Only the stretch of the listing below that runs from the line with "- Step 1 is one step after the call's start" through the line with "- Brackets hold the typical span" is to be printed, exactly and with both ends.
━━ SOURCE MATERIAL
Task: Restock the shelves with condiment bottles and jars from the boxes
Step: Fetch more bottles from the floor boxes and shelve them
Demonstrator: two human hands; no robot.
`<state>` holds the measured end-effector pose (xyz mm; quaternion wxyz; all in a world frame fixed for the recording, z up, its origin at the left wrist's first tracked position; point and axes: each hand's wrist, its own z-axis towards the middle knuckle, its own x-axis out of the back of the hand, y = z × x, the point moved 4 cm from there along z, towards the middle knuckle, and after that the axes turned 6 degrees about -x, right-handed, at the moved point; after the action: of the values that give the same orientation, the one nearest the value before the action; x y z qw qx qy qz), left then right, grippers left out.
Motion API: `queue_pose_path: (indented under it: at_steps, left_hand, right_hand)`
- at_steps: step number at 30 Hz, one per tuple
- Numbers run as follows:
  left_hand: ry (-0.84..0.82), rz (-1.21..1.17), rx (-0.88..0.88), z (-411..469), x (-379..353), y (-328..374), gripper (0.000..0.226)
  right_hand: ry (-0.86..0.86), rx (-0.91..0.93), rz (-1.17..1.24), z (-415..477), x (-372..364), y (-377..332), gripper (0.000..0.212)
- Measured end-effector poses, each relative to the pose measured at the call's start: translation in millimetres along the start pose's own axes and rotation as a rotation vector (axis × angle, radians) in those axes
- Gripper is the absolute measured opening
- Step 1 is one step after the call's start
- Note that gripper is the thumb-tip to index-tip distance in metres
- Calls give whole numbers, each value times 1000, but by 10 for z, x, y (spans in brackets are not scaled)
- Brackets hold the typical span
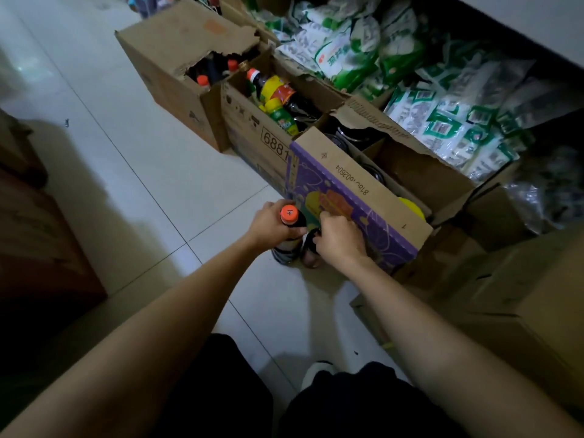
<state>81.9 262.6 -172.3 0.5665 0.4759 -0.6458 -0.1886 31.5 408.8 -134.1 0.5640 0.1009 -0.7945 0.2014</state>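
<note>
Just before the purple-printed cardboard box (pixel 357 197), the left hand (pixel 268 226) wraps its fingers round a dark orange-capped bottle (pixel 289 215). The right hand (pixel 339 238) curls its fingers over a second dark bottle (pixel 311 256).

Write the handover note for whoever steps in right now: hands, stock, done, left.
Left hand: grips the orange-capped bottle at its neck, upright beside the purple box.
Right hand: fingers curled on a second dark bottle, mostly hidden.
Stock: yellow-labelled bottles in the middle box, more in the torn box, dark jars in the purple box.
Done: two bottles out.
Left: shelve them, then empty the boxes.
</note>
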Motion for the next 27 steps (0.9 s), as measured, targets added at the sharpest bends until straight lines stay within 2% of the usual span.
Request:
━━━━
— RESULT FOR THIS TASK —
- Step 1 is one step after the call's start
- Note that gripper is the thumb-tip to index-tip distance in metres
- Calls give whole numbers, each value times 1000, but by 10 for z, x, y (spans in brackets are not scaled)
- Brackets hold the typical span

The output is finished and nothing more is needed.